Herr Renzetti, sonst sind Sie ein Mann der klaren Worte, nach dem 0:6-Debakel gegen Sion sind Sie aber wortlos aus Ihrem Stadion abgerauscht. Hat es Ihnen die Sprache verschlagen?
Wir haben nach dem 0:2 einfach aufgehört zu kämpfen und zu laufen. Das ging mir auf den Sack und das 0:6 am Schluss hässlich. Ich wollte danach nichts sagen, weil ich sonst was Unüberlegtes gesagt hätte, dass wieder ausgeschlachtet worden wäre.
Ihr Trainer Zeman hätte eigentlich an der Pressekonferenz erscheinen müssen. Doch er rauschte auch einfach ab. Muss er nicht Verantwortung übernehmen?
Er hatte sich geschämt. Er war auf alle Spieler sauer. Er hat sie auf alles vorbereitet und keiner von ihnen hat es umgesetzt. Wir dachten, dass wir nach dem Sieg gegen GC zurück in der Spur sind und jetzt musste auch Zeman realisieren, dass dieses Team doch fragiler als gedacht ist, wenn es Tore kassiert.
Wer ist schuld an diesem Debakel. Trainer oder Spieler?
Alle! Vom Präsidenten, über den Trainer bis hin zu den Spielern.
Was war der Grund für das Debakel?
Weil wir keine Routiniers auf dem Platz hatten, die das Team hätten führen können. Sobald Spieler wie Urbano oder Padalino draussen sind, sind wir sehr anfällig. Das hat jetzt wohl auch der Trainer verstanden, dass er die Routiniers nicht mehr draussen lassen kann.

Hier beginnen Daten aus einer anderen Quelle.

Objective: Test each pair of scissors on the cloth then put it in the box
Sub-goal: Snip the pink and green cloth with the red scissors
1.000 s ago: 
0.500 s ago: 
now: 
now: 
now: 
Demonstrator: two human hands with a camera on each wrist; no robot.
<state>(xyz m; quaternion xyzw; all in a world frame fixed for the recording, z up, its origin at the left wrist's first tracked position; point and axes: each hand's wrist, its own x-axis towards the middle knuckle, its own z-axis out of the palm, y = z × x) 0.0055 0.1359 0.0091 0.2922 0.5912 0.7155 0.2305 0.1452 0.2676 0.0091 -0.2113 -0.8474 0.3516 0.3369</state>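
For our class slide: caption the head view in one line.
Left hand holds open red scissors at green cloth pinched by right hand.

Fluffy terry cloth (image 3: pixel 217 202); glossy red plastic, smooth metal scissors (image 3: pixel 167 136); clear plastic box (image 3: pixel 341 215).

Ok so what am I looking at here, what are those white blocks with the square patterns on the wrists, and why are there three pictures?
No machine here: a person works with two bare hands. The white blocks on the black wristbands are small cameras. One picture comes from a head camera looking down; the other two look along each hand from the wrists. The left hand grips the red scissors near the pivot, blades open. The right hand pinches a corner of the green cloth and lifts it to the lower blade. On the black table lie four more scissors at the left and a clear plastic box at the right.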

Sie haben in der Pause Matteo Tosetti zusammengestaucht. Was war los?
Er hatte Schmerzen, hielt sich immer am Bein und rannte nicht mehr. Ich war sauer und habe ihm in der Pause zugerufen, dass entweder rausgehen oder marschieren soll. Sich einfach nur am Bein zu halten bringe nichts. Tosetti sagte mir dann, der Trainer nehme ihn ja nicht raus. Meine Antwort: Dann setze dich einfach auf den Rasen, dann muss er dich rausnehmen.
Es ist nicht das erste Mal, dass Sie sich Tosetti zur Brust nehmen und ihm mangelhafte Einstellung vorwerfen. Was ist Ihr Problem mit ihm?
Ich glaube, dass mit der Verletzung gegen Sion war nur eine Ausrede, weil er raus wollte, als es nicht lief. Ich habe doch kein Problem mit Tosetti. Ich gebe ihm auch einen Kuss auf den Kopf, wenn er es gut macht. Er ist jung, talentiert. Ich will, dass er besser wird. Ich will ihn menschlich weiterbringen, da geht’s nicht um Talent. Er muss sich wie ein Profi verhalten.
Gegen GC warfen Sie ihm sogar fehlende Intelligenz vor...
Das ist typisch, dass es so aufgebauscht wurde. Tosetti wird von der Tessiner-Presse einfach zu sehr beschützt, was ihm nicht gut tut, weil er sich so im Recht fühlt. Fakt ist, dass ich ihm vor dem Spiel gesagt habe, dass er bei seiner Einwechslung seinen Speed ausnutzen soll um Chancen zu kreiren. Er kommt rein und bewegt sich auf zwei Quadratmetern. Beim Einlaufen lehnte er sich an die Cornerfahne! Natürlich werde ich da sauer! Das ist nicht professionell. Es waren zwei Scouts aus der 2. Bundesliga auf der Tribüne, was macht das für einen Eindruck. Mit solchem kindlichen Verhalten schadet er nicht nur sich sondern auch dem Klub. Da muss man doch den Kopf einschalten.
Ist das Ihre Art der Motivation?
Für mich sind die Spieler wie Söhne. Ich verlange alles von ihnen. Sie kriegen alles von mir. Ich zahle Löhne, organisiere ihnen einen Top-Trainer. Lugano ist für mich mehr als ein Unternehmen. Das ist Leidenschaft. Da brauchts Streicheleinheiten und manchmal auch mal eine Ohrfeige. Sinngemäss. Wir arbeiten alle hart für diesen Erfolg. Wir sind Männer. Wenn mal was schlecht läuft, muss man das auch sagen und ansprechen.
Wie soll diese verunsicherte Truppe den Ligaerhalt schaffen?
Wir haben keine Champions im Team, wir sind alles Arbeiter, die für den Erfolg schuften müssen. Bei uns muss alles stimmen, damit wir Erfolg haben. Aber wir sind wieder motiviert und haben uns von der Pleite erholt. Ich habe keine Angst um uns. Ich glaube, wir schaffen den Ligaerhalt.